Fonager, J., Pasini, E. M., Braks, J. A. M., Klop, O., Ramesar, J., Remarque, E. J., et al. (2012). Reduced CD36-dependent tissue sequestration of Plasmodium-infected erythrocytes is detrimental to malaria parasite growth in vivo. JOURNAL OF EXPERIMENTAL MEDICINE, 209(1), 93-107. doi:10.1084/jem.20110762.


Cite as: http://hdl.handle.net/11858/00-001M-0000-000E-CADC-C
Abstract
Adherence of parasite-infected red blood cells (irbc) to the vascular endothelium of organs plays a key role in the pathogenesis of Plasmodium falciparum malaria.
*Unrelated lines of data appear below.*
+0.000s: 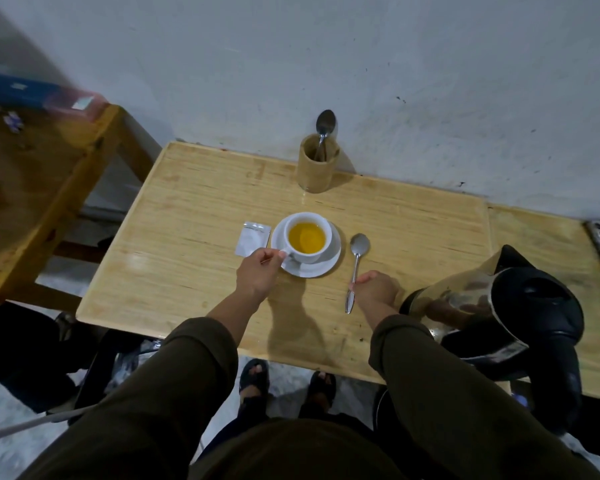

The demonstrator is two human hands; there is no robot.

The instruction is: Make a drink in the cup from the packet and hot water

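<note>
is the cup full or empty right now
Partly full: the white cup on its saucer holds yellow liquid, its surface below the rim.

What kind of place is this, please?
Probably a simple home or staff tea corner: a small wooden table against a scuffed wall, an electric kettle, and a bamboo spoon holder.

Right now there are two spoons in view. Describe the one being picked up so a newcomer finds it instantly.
On the light wooden table, find the white cup of yellow drink on its saucer. The spoon lies flat just right of the saucer, its handle pinched by the right hand. The other spoon stands upright in the wooden holder by the wall.
</note>
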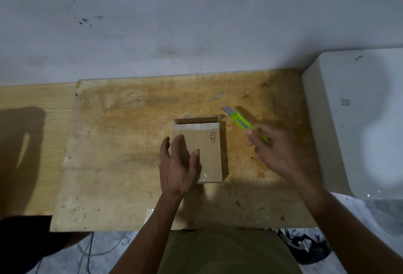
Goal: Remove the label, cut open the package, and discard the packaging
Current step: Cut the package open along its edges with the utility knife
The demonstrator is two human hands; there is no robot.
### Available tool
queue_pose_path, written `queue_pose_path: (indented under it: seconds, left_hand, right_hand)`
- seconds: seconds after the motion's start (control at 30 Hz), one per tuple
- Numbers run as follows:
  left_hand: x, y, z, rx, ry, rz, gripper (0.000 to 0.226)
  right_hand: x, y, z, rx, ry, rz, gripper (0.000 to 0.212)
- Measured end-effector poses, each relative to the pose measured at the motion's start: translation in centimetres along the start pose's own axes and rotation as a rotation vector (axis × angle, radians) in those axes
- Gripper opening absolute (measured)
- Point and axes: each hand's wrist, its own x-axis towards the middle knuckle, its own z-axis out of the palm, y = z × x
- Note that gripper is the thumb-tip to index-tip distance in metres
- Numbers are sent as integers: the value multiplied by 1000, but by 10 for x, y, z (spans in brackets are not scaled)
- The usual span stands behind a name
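Observation:
A small brown cardboard package (209,149) lies flat on the wooden board (130,142), with handwriting along its right side and clear tape across its far and near ends. Its far flap stands slightly open. My left hand (177,169) rests on the package's left half, fingers spread, pressing rather than gripping. My right hand (277,151) hovers to the right of the package and grips a bright green utility knife (244,124). The knife's blade is extended and points up and to the left, clear of the package.
A white wall runs behind the board. A pale grey block (349,121) stands at the board's right edge. A dark object (24,241) sits at the lower left. Cables and a dark crumpled bag (303,245) lie on the floor below the board's front edge.

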Motion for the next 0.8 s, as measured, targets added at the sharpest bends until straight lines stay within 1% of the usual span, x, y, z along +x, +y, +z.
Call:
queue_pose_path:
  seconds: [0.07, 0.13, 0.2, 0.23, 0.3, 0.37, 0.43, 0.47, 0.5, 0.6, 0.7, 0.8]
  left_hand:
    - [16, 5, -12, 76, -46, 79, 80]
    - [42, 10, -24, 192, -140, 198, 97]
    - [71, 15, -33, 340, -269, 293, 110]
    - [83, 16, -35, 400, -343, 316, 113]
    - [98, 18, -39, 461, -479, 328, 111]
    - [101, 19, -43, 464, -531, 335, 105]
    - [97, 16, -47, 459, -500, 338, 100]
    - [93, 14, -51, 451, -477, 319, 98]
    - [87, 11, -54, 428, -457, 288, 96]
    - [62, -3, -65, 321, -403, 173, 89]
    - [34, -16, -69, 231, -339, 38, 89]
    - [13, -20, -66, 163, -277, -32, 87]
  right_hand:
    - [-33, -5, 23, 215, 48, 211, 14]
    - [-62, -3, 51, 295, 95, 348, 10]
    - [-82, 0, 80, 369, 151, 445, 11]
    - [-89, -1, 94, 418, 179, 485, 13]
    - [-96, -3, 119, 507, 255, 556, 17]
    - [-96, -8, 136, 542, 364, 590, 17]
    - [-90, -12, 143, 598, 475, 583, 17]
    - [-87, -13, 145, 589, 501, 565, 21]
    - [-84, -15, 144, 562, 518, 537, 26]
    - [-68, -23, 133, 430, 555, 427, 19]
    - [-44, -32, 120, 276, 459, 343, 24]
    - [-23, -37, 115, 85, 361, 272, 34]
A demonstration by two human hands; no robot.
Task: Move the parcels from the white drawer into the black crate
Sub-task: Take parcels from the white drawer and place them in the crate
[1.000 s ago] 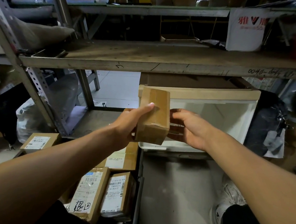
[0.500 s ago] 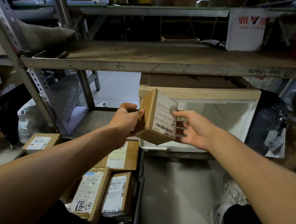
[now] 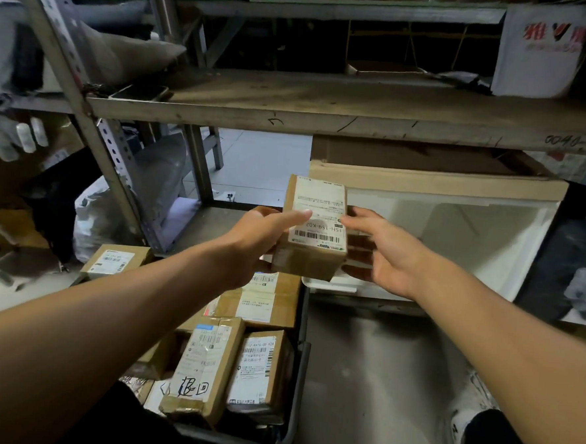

The prevailing hypothesis of why irbc adhere and sequester in tissues is that this acts as a mechanism of avoiding spleen-mediated clearance. Irbc of the rodent parasite Plasmodium berghei ANKA sequester in a fashion analogous to P. falciparum by adhering to the host receptor CD36. To experimentally determine the significance of sequestration for parasite growth, we generated a mutant P. berghei ANKA parasite with a reduced CD36-mediated adherence. Although the cognate parasite ligand binding to CD36 is unknown, we show that non-sequestering parasites have reduced growth and we provide evidence that in addition to avoiding spleen removal, other factors related to CD36-mediated sequestration are beneficial for parasite growth. These results reveal for the first time the importance of sequestration to a malaria infection, with implications for the development of strategies aimed at reducing pathology by inhibiting tissue sequestration.